Au petit jour, Punta Arenas gisant par tribord, l’Angélique 3C déploie ses bonnettes, nous faisons de même. Quoique plus légère, l’Ondine est plus chargée & n’est donc pas plus rapide.

Isla La Tortuga par le travers bâbord, Isla  La Blanquilla loin devant par le bossoir tribord . Aucune voile en vue.
Le capitaine de l’Angélique 3C m’a convié à son bord pour déjeuner. Le temps & la mer sont calme, j’accepte avec plaisir l’invitation.

Je n’ai de longtemps fait pareil festin.
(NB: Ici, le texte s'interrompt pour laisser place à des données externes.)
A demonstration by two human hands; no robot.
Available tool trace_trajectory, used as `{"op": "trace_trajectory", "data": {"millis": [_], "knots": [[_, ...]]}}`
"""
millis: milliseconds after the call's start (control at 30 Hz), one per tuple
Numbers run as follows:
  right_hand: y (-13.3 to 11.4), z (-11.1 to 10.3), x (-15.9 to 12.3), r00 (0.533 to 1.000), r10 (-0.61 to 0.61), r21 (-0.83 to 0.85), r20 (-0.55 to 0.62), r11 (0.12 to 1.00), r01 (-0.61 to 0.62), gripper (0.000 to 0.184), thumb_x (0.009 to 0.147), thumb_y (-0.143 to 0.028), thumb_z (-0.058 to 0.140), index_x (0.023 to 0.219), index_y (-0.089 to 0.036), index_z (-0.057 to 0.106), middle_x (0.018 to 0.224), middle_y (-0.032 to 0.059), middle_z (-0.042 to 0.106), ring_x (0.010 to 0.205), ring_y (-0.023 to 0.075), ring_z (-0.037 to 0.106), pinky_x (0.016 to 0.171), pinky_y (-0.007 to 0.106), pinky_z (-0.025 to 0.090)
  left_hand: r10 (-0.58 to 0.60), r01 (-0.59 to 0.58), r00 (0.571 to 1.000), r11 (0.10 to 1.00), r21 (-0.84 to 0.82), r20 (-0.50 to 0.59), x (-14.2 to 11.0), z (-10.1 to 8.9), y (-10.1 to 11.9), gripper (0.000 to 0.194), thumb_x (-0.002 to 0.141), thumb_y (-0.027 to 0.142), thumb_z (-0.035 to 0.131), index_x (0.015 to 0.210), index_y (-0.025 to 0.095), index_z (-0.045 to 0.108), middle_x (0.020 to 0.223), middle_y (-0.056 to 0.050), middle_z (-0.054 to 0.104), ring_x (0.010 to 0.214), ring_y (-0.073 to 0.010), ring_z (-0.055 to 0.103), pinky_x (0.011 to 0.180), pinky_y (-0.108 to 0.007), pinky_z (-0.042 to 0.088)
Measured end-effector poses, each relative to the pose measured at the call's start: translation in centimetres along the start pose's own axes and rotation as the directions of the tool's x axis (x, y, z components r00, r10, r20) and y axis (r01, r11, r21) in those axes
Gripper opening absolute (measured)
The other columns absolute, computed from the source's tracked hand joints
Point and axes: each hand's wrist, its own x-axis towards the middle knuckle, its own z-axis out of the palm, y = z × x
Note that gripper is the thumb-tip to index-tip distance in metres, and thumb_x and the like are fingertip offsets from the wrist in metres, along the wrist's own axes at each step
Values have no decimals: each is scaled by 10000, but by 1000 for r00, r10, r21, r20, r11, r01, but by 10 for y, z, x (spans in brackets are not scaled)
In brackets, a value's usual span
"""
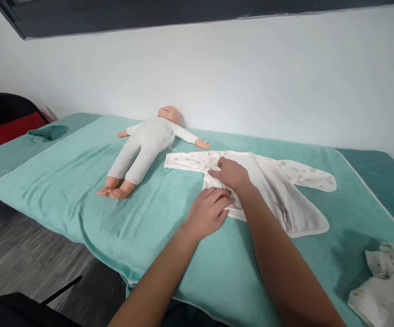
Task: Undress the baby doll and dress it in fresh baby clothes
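A white baby shirt [268,190] with a small print lies spread out, its sleeves stretched to both sides and its front opened. My right hand [234,173] pinches the cloth near the base of the left-lying sleeve, thumb and fingers closed. Just below it, my left hand [208,211] has its fingers curled over the edge of the same front panel, gathering some of the fabric. Part of the bunched cloth is hidden under the fingers. To the left of the shirt a baby doll [149,138] in a white suit lies on its back, arms spread.
Everything rests on a teal cloth [104,181] over a table against a white wall [217,81]. A crumpled printed white cloth [384,281] lies at the near right corner. A black and red chair [11,118] stands at the far left.
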Motion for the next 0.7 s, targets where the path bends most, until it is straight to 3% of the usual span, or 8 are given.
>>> {"op": "trace_trajectory", "data": {"millis": [167,433,567,700], "knots": [[-3,5,0,999,-24,-115,-48,993,18,175,929,-393,547,953,-242,632,966,56,698,871,242,655,666,321,398,-39,36,998,999,41,55,1,1,0,148,943,168,510,966,206,652,1024,-50,703,923,-207,622,814,-363,495],[6,8,4,973,-13,21,-230,1000,18,192,956,-278,475,968,-246,663,1105,58,659,874,215,631,682,323,398,-91,79,992,988,130,86,-1,2,1,160,953,203,502,1026,222,643,952,-35,660,837,-186,628,698,-322,482],[5,9,5,976,-79,84,-205,992,98,233,932,-451,584,857,-240,647,1076,46,659,843,203,619,693,323,402,-150,130,981,980,151,126,-2,3,3,149,972,245,503,1027,230,641,953,-26,690,813,-184,656,669,-319,478],[7,11,9,987,-34,115,-155,992,52,163,880,-363,623,777,-240,592,846,25,663,790,214,596,713,324,401,-177,156,976,976,154,129,-2,4,3,136,985,288,520,1030,228,633,946,-21,714,817,-190,677,654,-317,477]]}}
Je n’en dirai pas autant des vins l’accompagnant. Ces vins d’Espagne sont loin de valoir ceux qu’ont produit dans le Royaume de France mais je ne vais pas vexer mon compagnon de route en lui faisant quelques remarques à ce sujet.

Retour à bord de l’Ondine qui m’apparaît tout à trac petite, comparée au spacieux navire de mon hôte. Son précédent capitaine, le Vicomte Marco Simoncelli avait richement, sinon avec goût, meublé la vaste cabine du gaillard arrière. Trop Vénitien, de mon avis.  

Nous courrons sur le même cap, réduisant la toile à la tombée de la nuit. Nous avons décidé avec le capitaine Enrique Fuentes d’allumer nos fanaux de poupe pour ne pas risquer de nous perdre de vue dans l’obscurité.